Sports Delay
As a favor to several Republican Congressmen, the new Democratic leaders in the House agreed to postpone regular sessions until after the BCS College Football Championship. Democrats say they will expect the GOP to return the favor next month for the U.S. figure skating finals.
Kennedy Proposal
Senator Ted Kennedy has introduced legislation to require President Bush to get Congressional approval before sending more troops to Iraq. This is similar to the law that currently requires Ted Kennedy to take a breathalyzer test before he drives a car.
Terminology Battle
A new political battle started this week over the terms used to describe the additional troops being sent to Iraq, with the President calling it a "surge," Democrats calling it an "escalation", and everyone else calling it a "slaughter."
Bush Warning
President Bush warns that if America pulled its troops from Iraq, Saudi Arabia would look elsewhere for protection... you mean they might start paying off a different group of terrorists besides al Qaeda?
iPhone Advice
Apple's new iPhone is a cell-phone that contains an iPod, OS X operating system, Wi-Fi connection, camera, and can play full screen video. But experts say consumers shouldn't buy until next year when the price drops and the new iPhone nose-hair trimmer feature becomes available.
Iraqi Factories
A new effort to revitalize Iraqi factories that make fertilizer is at the center of President Bush's new plan for stabilizing Iraq.
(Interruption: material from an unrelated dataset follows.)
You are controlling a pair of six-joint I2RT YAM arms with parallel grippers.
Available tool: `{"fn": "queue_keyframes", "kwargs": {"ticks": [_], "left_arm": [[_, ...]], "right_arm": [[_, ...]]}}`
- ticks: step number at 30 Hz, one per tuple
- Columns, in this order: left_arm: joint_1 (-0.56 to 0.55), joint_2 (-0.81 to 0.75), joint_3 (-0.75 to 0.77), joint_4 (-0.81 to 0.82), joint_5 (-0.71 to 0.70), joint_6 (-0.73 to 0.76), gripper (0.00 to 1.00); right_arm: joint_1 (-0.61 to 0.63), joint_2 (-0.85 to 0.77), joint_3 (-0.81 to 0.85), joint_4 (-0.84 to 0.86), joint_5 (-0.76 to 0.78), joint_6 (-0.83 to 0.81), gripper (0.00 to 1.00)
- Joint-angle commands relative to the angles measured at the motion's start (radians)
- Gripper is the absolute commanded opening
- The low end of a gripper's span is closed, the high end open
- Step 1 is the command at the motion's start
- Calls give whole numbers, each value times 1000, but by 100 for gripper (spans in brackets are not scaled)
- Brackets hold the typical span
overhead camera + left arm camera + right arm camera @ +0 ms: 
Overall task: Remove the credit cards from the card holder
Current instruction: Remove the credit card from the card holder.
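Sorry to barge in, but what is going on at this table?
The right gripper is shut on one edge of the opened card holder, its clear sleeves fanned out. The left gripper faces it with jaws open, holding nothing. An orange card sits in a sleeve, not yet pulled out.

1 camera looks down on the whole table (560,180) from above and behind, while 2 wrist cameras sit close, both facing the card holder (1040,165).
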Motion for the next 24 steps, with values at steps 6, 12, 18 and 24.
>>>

But there's little chance the Iraqis factories will be able to make a product as pure as the White House does.
Swank Boyfriend
Hilary Swank revealed in an interview this week that she is dating her agent, John Campisi. You'd think a two-time Oscar-winner wouldn't still need to sleep with her agent... but I guess you never know.
Fat Parents
A new study shows that adults with children tend to eat more than grown-ups in kid-free homes. Well, why should all that ice cream go to waste?!?
New Business Award
Secretary of State Condoleezza Rice has announced a new award to single out the U.S. company that does the most to improve America's image abroad. The first award should go to the company that fixes her teeth.
New Business Award II
Secretary of State Condoleezza Rice has announced a new award to single out the U.S. company that does the most to improve America's image abroad. Too bad the award will have to go to the porn movie studios every year.
New Rules
House Speaker Nancy Pelosi is banning a cherished privilege of some lawmakers, the right to smoke near the floor of the House. Oh great! Next thing you know, she'll won't let Congressmen screw their interns in the office.
Larry King Milestone
CNN is planning to celebrate Larry King's 50 years in broadcasting. They'll do that by making sure every episode of "Larry King Live" continues to feel like it lasts 50 years.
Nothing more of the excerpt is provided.